> **EXERCISE**:
Here are some records. Repeat them all exactly.

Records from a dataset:
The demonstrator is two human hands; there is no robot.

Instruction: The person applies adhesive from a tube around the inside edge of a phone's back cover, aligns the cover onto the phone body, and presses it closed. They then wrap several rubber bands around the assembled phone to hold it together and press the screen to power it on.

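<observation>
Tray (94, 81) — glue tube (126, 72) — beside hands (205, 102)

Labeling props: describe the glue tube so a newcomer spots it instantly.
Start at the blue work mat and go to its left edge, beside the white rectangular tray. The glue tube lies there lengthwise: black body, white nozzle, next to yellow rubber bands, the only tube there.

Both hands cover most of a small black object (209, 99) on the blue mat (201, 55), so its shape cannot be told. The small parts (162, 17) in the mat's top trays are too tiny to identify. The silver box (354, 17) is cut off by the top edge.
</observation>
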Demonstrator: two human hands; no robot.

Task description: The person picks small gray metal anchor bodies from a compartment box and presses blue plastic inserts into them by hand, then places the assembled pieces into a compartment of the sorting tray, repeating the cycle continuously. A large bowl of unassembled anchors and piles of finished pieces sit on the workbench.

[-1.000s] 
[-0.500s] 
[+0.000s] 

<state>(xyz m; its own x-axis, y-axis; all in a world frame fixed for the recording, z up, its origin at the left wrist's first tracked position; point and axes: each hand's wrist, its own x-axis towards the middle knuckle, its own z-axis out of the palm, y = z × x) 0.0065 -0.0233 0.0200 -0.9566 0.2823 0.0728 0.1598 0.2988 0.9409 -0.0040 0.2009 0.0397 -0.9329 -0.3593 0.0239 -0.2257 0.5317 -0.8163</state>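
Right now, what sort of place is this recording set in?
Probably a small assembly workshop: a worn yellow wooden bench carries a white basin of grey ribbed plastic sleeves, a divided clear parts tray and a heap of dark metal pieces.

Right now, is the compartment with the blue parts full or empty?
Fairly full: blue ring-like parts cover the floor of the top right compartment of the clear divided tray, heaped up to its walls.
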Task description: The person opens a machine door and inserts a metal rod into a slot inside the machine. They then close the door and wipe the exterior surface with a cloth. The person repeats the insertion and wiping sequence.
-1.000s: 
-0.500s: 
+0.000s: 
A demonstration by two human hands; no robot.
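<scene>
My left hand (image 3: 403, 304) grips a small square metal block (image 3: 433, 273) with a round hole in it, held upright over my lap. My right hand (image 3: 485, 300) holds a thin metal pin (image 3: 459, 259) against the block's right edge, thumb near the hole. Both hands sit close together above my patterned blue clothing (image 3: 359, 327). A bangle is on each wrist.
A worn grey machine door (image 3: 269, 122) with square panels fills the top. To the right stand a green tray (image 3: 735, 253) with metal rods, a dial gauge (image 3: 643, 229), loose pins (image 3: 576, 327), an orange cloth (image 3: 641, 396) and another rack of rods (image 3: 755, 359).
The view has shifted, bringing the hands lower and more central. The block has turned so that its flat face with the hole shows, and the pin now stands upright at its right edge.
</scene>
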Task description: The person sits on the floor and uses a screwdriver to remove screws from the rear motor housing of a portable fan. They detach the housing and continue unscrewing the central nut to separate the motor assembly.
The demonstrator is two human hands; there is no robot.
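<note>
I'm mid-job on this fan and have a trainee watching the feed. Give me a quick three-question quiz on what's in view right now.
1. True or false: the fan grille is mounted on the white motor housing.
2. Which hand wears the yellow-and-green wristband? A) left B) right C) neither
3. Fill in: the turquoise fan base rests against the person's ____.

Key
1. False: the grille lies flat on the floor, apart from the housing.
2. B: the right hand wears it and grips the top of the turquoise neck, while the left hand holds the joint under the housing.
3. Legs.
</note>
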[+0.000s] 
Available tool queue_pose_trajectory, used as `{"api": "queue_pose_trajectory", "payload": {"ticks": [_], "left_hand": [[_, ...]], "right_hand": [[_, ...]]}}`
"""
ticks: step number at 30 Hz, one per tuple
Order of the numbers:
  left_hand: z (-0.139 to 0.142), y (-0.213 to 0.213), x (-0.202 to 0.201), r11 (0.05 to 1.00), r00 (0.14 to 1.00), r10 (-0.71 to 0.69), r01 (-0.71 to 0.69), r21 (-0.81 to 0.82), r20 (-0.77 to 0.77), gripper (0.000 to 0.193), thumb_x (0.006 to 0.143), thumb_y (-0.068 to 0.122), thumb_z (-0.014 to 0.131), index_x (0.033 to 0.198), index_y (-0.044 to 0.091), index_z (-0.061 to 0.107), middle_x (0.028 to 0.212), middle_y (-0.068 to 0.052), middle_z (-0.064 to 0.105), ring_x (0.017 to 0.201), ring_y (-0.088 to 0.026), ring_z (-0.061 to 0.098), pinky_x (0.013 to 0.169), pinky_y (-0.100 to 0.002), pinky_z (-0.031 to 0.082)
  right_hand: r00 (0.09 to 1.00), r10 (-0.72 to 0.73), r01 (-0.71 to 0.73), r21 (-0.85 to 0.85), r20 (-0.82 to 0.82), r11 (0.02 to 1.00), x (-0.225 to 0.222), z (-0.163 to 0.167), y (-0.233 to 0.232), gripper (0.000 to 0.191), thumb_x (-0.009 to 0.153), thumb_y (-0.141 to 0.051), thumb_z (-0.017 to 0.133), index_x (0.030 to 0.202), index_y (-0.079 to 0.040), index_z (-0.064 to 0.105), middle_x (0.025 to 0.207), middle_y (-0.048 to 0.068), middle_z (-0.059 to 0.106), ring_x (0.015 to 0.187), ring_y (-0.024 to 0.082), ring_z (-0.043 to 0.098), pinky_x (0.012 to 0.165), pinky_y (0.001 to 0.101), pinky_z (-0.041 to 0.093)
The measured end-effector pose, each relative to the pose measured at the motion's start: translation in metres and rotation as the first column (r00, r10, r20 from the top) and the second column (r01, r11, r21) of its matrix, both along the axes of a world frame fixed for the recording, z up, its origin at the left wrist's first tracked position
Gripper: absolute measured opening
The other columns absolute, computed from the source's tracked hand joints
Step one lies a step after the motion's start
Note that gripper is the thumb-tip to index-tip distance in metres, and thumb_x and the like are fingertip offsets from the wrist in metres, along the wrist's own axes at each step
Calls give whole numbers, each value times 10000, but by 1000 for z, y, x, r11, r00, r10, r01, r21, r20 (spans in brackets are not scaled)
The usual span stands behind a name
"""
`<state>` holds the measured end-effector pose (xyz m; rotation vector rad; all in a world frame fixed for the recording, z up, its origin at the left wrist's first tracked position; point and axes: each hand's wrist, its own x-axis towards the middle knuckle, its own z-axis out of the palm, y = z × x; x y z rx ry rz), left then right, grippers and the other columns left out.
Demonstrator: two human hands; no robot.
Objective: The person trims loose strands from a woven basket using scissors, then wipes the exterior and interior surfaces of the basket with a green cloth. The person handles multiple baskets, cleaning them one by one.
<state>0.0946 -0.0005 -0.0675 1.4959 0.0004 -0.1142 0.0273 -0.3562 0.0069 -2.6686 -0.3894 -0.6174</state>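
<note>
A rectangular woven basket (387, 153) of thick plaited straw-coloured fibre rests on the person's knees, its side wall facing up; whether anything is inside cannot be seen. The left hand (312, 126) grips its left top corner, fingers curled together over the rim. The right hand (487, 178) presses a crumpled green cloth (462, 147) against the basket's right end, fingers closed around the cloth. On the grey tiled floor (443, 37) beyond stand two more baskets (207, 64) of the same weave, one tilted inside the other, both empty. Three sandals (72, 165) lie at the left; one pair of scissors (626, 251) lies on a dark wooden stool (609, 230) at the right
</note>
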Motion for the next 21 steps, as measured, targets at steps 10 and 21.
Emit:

> **RESPONSE TO THIS EXERCISE**:
The demonstrator is two human hands; there is no robot.

Instruction: The person applies adhesive from a tube around the inside edge of a phone's back cover, aligns the cover onto the phone body, and presses it closed. They then wrap several rubber bands around the assembled phone to hold it together and press the screen to power it on.

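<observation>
Tray (94, 81) — glue tube (126, 72) — beside hands (205, 102)

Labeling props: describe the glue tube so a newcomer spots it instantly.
Start at the blue work mat and go to its left edge, beside the white rectangular tray. The glue tube lies there lengthwise: black body, white nozzle, next to yellow rubber bands, the only tube there.

Both hands cover most of a small black object (209, 99) on the blue mat (201, 55), so its shape cannot be told. The small parts (162, 17) in the mat's top trays are too tiny to identify. The silver box (354, 17) is cut off by the top edge.
</observation>
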Demonstrator: two human hands; no robot.

Task description: The person picks small gray metal anchor bodies from a compartment box and presses blue plastic inserts into them by hand, then places the assembled pieces into a compartment of the sorting tray, repeating the cycle continuously. A large bowl of unassembled anchors and piles of finished pieces sit on the workbench.

[-1.000s] 
[-0.500s] 
[+0.000s] 

<state>(xyz m; its own x-axis, y-axis; all in a world frame fixed for the recording, z up, its origin at the left wrist's first tracked position; point and axes: each hand's wrist, its own x-axis towards the middle knuckle, its own z-axis out of the palm, y = z × x) 0.0065 -0.0233 0.0200 -0.9566 0.2823 0.0728 0.1598 0.2988 0.9409 -0.0040 0.2009 0.0397 -0.9329 -0.3593 0.0239 -0.2257 0.5317 -0.8163</state>
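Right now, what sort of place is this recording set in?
Probably a small assembly workshop: a worn yellow wooden bench carries a white basin of grey ribbed plastic sleeves, a divided clear parts tray and a heap of dark metal pieces.

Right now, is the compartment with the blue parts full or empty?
Fairly full: blue ring-like parts cover the floor of the top right compartment of the clear divided tray, heaped up to its walls.
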Task description: The person opens a machine door and inserts a metal rod into a slot inside the machine. They then close the door and wipe the exterior surface with a cloth. The person repeats the insertion and wiping sequence.
-1.000s: 
-0.500s: 
+0.000s: 
A demonstration by two human hands; no robot.
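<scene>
My left hand (image 3: 403, 304) grips a small square metal block (image 3: 433, 273) with a round hole in it, held upright over my lap. My right hand (image 3: 485, 300) holds a thin metal pin (image 3: 459, 259) against the block's right edge, thumb near the hole. Both hands sit close together above my patterned blue clothing (image 3: 359, 327). A bangle is on each wrist.
A worn grey machine door (image 3: 269, 122) with square panels fills the top. To the right stand a green tray (image 3: 735, 253) with metal rods, a dial gauge (image 3: 643, 229), loose pins (image 3: 576, 327), an orange cloth (image 3: 641, 396) and another rack of rods (image 3: 755, 359).
The view has shifted, bringing the hands lower and more central. The block has turned so that its flat face with the hole shows, and the pin now stands upright at its right edge.
</scene>
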Task description: The person sits on the floor and uses a screwdriver to remove screws from the rear motor housing of a portable fan. They detach the housing and continue unscrewing the central nut to separate the motor assembly.
The demonstrator is two human hands; there is no robot.
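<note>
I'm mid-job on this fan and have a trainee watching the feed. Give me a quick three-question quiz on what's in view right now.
1. True or false: the fan grille is mounted on the white motor housing.
2. Which hand wears the yellow-and-green wristband? A) left B) right C) neither
3. Fill in: the turquoise fan base rests against the person's ____.

Key
1. False: the grille lies flat on the floor, apart from the housing.
2. B: the right hand wears it and grips the top of the turquoise neck, while the left hand holds the joint under the housing.
3. Legs.
</note>
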[+0.000s] 
Available tool queue_pose_trajectory, used as `{"api": "queue_pose_trajectory", "payload": {"ticks": [_], "left_hand": [[_, ...]], "right_hand": [[_, ...]]}}`
"""
ticks: step number at 30 Hz, one per tuple
Order of the numbers:
  left_hand: z (-0.139 to 0.142), y (-0.213 to 0.213), x (-0.202 to 0.201), r11 (0.05 to 1.00), r00 (0.14 to 1.00), r10 (-0.71 to 0.69), r01 (-0.71 to 0.69), r21 (-0.81 to 0.82), r20 (-0.77 to 0.77), gripper (0.000 to 0.193), thumb_x (0.006 to 0.143), thumb_y (-0.068 to 0.122), thumb_z (-0.014 to 0.131), index_x (0.033 to 0.198), index_y (-0.044 to 0.091), index_z (-0.061 to 0.107), middle_x (0.028 to 0.212), middle_y (-0.068 to 0.052), middle_z (-0.064 to 0.105), ring_x (0.017 to 0.201), ring_y (-0.088 to 0.026), ring_z (-0.061 to 0.098), pinky_x (0.013 to 0.169), pinky_y (-0.100 to 0.002), pinky_z (-0.031 to 0.082)
  right_hand: r00 (0.09 to 1.00), r10 (-0.72 to 0.73), r01 (-0.71 to 0.73), r21 (-0.85 to 0.85), r20 (-0.82 to 0.82), r11 (0.02 to 1.00), x (-0.225 to 0.222), z (-0.163 to 0.167), y (-0.233 to 0.232), gripper (0.000 to 0.191), thumb_x (-0.009 to 0.153), thumb_y (-0.141 to 0.051), thumb_z (-0.017 to 0.133), index_x (0.030 to 0.202), index_y (-0.079 to 0.040), index_z (-0.064 to 0.105), middle_x (0.025 to 0.207), middle_y (-0.048 to 0.068), middle_z (-0.059 to 0.106), ring_x (0.015 to 0.187), ring_y (-0.024 to 0.082), ring_z (-0.043 to 0.098), pinky_x (0.012 to 0.165), pinky_y (0.001 to 0.101), pinky_z (-0.041 to 0.093)
The measured end-effector pose, each relative to the pose measured at the motion's start: translation in metres and rotation as the first column (r00, r10, r20 from the top) and the second column (r01, r11, r21) of its matrix, both along the axes of a world frame fixed for the recording, z up, its origin at the left wrist's first tracked position
Gripper: absolute measured opening
The other columns absolute, computed from the source's tracked hand joints
Step one lies a step after the motion's start
Note that gripper is the thumb-tip to index-tip distance in metres, and thumb_x and the like are fingertip offsets from the wrist in metres, along the wrist's own axes at each step
Calls give whole numbers, each value times 10000, but by 1000 for z, y, x, r11, r00, r10, r01, r21, r20 (spans in brackets are not scaled)
The usual span stands behind a name
"""
`<state>` holds the measured end-effector pose (xyz m; rotation vector rad; all in a world frame fixed for the recording, z up, its origin at the left wrist's first tracked position; point and axes: each hand's wrist, its own x-axis towards the middle knuckle, its own z-axis out of the palm, y = z × x; x y z rx ry rz), left then right, grippers and the other columns left out.
Demonstrator: two human hands; no robot.
Objective: The person trims loose strands from a woven basket using scissors, then wipes the exterior and interior surfaces of the basket with a green cloth. The person handles multiple baskets, cleaning them one by one.
<state>0.0946 -0.0005 -0.0675 1.4959 0.0004 -0.1142 0.0273 -0.3562 0.0069 -2.6686 -0.3894 -0.6174</state>
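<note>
A rectangular woven basket (387, 153) of thick plaited straw-coloured fibre rests on the person's knees, its side wall facing up; whether anything is inside cannot be seen. The left hand (312, 126) grips its left top corner, fingers curled together over the rim. The right hand (487, 178) presses a crumpled green cloth (462, 147) against the basket's right end, fingers closed around the cloth. On the grey tiled floor (443, 37) beyond stand two more baskets (207, 64) of the same weave, one tilted inside the other, both empty. Three sandals (72, 165) lie at the left; one pair of scissors (626, 251) lies on a dark wooden stool (609, 230) at the right
</note>
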Motion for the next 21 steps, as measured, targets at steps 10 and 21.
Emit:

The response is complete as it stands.